Across a selection of samples, the mean for each (specified) result will have a confidence interval within which 95% of the sample means will fall, and tells us how well the mean represents the population.

Like the t-test (–), one of the assumptions of ANOVA is that the variances between experimental conditions are similar (homogeneity of variance). The extent to which this is true can be verified by Levene’s Test (here is the link again to the formula–). Here you are testing the null hypothesis that the variances of the groups are the same.

What you are seeking is the experimental effect, the difference between systematic and unsystematic variance. When you find these two variables you can calculate the ‘F ratio’, the probability of finding these two values in such a relationship.

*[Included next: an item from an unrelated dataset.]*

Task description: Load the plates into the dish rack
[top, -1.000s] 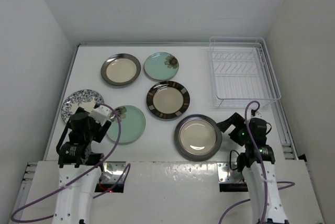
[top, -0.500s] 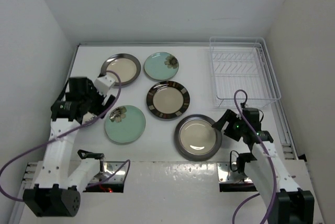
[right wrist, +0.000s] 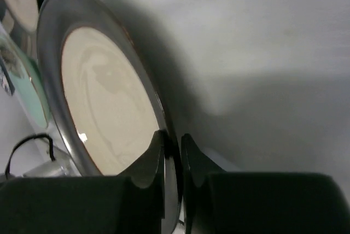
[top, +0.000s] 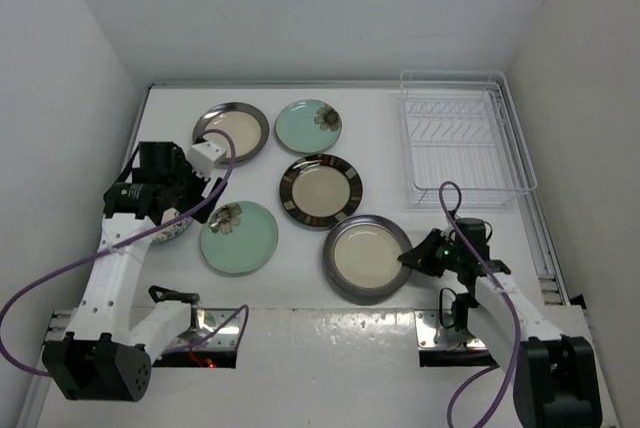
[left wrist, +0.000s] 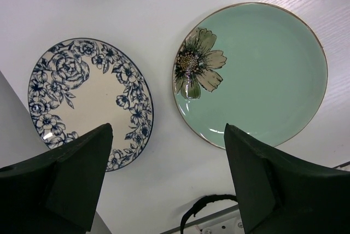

The F ratio is the variance of sample means (MSB mean squared between in shorthand) over the mean of sample variances (MSE, or mean squared error, in shorthand). If there is a significant difference in population means – contrary to our assumption of the homogeneity of variances – then the MSB figure will be larger than the MSE.

**Rationale**

In a population where all the sample means are roughly equal, these two calculations – the total variance between the mean for each sample condition, and the mean of the variances across the sample – would yield roughly equal values.

If they are not, this tells us there could be an experimental effect responsible for the difference. The significance of this effect is calculated by finding the probability of such a ratio between these values occurring, across a population of that size. Graphing the probability density of variances across the sample is an easy way of determining if the F-ratio falls outside the 95% of ‘natural’ variance and within the magic 0.05 bracket.

You should also be aware of the derivation of the MSB calculation. It is a proxy for the sampling distribution of the mean.

We can say that the sampling distribution of the mean is equal to the variance divided by n, the number of conditions. If we knew the sampling distribution of the mean, we could compute the variance by multiplying the variance of the sampling distribution of the mean by n.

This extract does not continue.